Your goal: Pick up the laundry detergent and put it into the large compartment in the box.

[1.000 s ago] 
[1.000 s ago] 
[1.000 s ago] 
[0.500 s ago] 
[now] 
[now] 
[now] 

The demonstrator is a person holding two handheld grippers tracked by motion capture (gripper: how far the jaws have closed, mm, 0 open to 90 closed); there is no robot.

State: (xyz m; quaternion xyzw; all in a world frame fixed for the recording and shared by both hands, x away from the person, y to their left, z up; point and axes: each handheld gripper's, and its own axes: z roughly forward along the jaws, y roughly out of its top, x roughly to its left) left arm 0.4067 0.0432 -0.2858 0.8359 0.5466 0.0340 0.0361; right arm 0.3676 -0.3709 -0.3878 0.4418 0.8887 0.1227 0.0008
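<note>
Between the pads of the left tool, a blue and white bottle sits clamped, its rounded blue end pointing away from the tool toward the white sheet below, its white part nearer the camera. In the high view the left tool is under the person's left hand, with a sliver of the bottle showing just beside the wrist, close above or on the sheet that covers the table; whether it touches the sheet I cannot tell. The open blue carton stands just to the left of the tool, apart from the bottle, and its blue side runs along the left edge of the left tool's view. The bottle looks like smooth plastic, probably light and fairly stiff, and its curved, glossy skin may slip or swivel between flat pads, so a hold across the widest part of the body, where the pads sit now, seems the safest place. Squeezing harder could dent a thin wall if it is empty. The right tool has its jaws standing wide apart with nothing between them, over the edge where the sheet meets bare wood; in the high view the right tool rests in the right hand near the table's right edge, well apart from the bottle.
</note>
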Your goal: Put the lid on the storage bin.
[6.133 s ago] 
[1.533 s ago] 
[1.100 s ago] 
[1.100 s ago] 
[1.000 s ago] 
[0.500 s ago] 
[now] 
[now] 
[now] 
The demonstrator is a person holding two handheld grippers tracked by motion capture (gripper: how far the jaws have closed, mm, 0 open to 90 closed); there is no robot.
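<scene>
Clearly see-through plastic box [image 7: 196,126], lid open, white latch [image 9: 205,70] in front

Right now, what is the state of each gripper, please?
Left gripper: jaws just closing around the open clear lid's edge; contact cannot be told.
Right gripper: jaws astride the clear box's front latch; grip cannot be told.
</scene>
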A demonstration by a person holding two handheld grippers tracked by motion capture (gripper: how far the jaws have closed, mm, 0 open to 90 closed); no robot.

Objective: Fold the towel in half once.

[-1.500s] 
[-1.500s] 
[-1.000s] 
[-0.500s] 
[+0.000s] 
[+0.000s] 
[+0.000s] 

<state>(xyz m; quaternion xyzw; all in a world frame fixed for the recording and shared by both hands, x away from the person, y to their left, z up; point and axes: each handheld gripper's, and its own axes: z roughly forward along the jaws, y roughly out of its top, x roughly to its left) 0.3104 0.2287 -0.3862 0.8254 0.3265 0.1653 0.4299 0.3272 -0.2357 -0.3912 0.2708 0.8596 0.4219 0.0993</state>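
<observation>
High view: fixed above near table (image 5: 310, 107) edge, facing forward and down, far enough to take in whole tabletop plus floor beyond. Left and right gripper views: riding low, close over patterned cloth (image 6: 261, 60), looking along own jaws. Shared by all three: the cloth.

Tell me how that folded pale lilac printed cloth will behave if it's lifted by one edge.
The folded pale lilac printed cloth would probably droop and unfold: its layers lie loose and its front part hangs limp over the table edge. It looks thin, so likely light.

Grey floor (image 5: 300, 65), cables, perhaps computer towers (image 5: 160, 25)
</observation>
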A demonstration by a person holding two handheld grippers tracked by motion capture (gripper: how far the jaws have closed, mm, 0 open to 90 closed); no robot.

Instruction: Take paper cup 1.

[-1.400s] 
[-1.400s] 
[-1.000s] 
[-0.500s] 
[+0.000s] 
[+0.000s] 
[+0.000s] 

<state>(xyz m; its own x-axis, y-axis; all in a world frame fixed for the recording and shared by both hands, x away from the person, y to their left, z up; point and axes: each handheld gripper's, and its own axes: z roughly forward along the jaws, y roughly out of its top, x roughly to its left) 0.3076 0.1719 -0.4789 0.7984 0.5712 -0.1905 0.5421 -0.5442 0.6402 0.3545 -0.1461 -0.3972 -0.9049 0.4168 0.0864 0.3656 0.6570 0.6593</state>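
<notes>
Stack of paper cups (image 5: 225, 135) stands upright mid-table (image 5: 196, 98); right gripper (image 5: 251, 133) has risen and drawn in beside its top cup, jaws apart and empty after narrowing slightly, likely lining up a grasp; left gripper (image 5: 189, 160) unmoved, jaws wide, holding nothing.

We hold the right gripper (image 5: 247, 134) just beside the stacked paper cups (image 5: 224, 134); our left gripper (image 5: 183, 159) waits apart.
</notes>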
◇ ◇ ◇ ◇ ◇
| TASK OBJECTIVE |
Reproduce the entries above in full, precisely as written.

| WRITTEN ANSWER |
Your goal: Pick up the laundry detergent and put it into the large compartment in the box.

[1.000 s ago] 
[1.000 s ago] 
[1.000 s ago] 
[0.500 s ago] 
[now] 
[now] 
[now] 

The demonstrator is a person holding two handheld grippers tracked by motion capture (gripper: how far the jaws have closed, mm, 0 open to 90 closed); there is no robot.

State: (xyz m; quaternion xyzw; all in a world frame fixed for the recording and shared by both hands, x away from the person, y to their left, z up; point and axes: each handheld gripper's, and its own axes: z roughly forward along the jaws, y roughly out of its top, x roughly to its left) left arm 0.4067 0.0432 -0.2858 0.8359 0.5466 0.0340 0.0361; right arm 0.3676 -0.3709 -0.3878 0.4418 0.8887 0.1227 0.0008
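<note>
Between the pads of the left tool, a blue and white bottle sits clamped, its rounded blue end pointing away from the tool toward the white sheet below, its white part nearer the camera. In the high view the left tool is under the person's left hand, with a sliver of the bottle showing just beside the wrist, close above or on the sheet that covers the table; whether it touches the sheet I cannot tell. The open blue carton stands just to the left of the tool, apart from the bottle, and its blue side runs along the left edge of the left tool's view. The bottle looks like smooth plastic, probably light and fairly stiff, and its curved, glossy skin may slip or swivel between flat pads, so a hold across the widest part of the body, where the pads sit now, seems the safest place. Squeezing harder could dent a thin wall if it is empty. The right tool has its jaws standing wide apart with nothing between them, over the edge where the sheet meets bare wood; in the high view the right tool rests in the right hand near the table's right edge, well apart from the bottle.
</note>
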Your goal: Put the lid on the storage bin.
[6.133 s ago] 
[1.533 s ago] 
[1.100 s ago] 
[1.100 s ago] 
[1.000 s ago] 
[0.500 s ago] 
[now] 
[now] 
[now] 
The demonstrator is a person holding two handheld grippers tracked by motion capture (gripper: how far the jaws have closed, mm, 0 open to 90 closed); there is no robot.
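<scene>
Clearly see-through plastic box [image 7: 196,126], lid open, white latch [image 9: 205,70] in front

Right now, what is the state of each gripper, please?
Left gripper: jaws just closing around the open clear lid's edge; contact cannot be told.
Right gripper: jaws astride the clear box's front latch; grip cannot be told.
</scene>
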A demonstration by a person holding two handheld grippers tracked by motion capture (gripper: how far the jaws have closed, mm, 0 open to 90 closed); no robot.

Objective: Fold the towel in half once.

[-1.500s] 
[-1.500s] 
[-1.000s] 
[-0.500s] 
[+0.000s] 
[+0.000s] 
[+0.000s] 

<state>(xyz m; quaternion xyzw; all in a world frame fixed for the recording and shared by both hands, x away from the person, y to their left, z up; point and axes: each handheld gripper's, and its own axes: z roughly forward along the jaws, y roughly out of its top, x roughly to its left) 0.3104 0.2287 -0.3862 0.8254 0.3265 0.1653 0.4299 0.3272 -0.2357 -0.3912 0.2708 0.8596 0.4219 0.0993</state>
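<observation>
High view: fixed above near table (image 5: 310, 107) edge, facing forward and down, far enough to take in whole tabletop plus floor beyond. Left and right gripper views: riding low, close over patterned cloth (image 6: 261, 60), looking along own jaws. Shared by all three: the cloth.

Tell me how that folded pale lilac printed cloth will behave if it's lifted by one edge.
The folded pale lilac printed cloth would probably droop and unfold: its layers lie loose and its front part hangs limp over the table edge. It looks thin, so likely light.

Grey floor (image 5: 300, 65), cables, perhaps computer towers (image 5: 160, 25)
</observation>
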A demonstration by a person holding two handheld grippers tracked by motion capture (gripper: how far the jaws have closed, mm, 0 open to 90 closed); no robot.

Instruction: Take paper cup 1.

[-1.400s] 
[-1.400s] 
[-1.000s] 
[-0.500s] 
[+0.000s] 
[+0.000s] 
[+0.000s] 

<state>(xyz m; its own x-axis, y-axis; all in a world frame fixed for the recording and shared by both hands, x away from the person, y to their left, z up; point and axes: each handheld gripper's, and its own axes: z roughly forward along the jaws, y roughly out of its top, x roughly to its left) 0.3076 0.1719 -0.4789 0.7984 0.5712 -0.1905 0.5421 -0.5442 0.6402 0.3545 -0.1461 -0.3972 -0.9049 0.4168 0.0864 0.3656 0.6570 0.6593</state>
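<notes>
Stack of paper cups (image 5: 225, 135) stands upright mid-table (image 5: 196, 98); right gripper (image 5: 251, 133) has risen and drawn in beside its top cup, jaws apart and empty after narrowing slightly, likely lining up a grasp; left gripper (image 5: 189, 160) unmoved, jaws wide, holding nothing.

We hold the right gripper (image 5: 247, 134) just beside the stacked paper cups (image 5: 224, 134); our left gripper (image 5: 183, 159) waits apart.
</notes>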

The response to this exercise is now complete.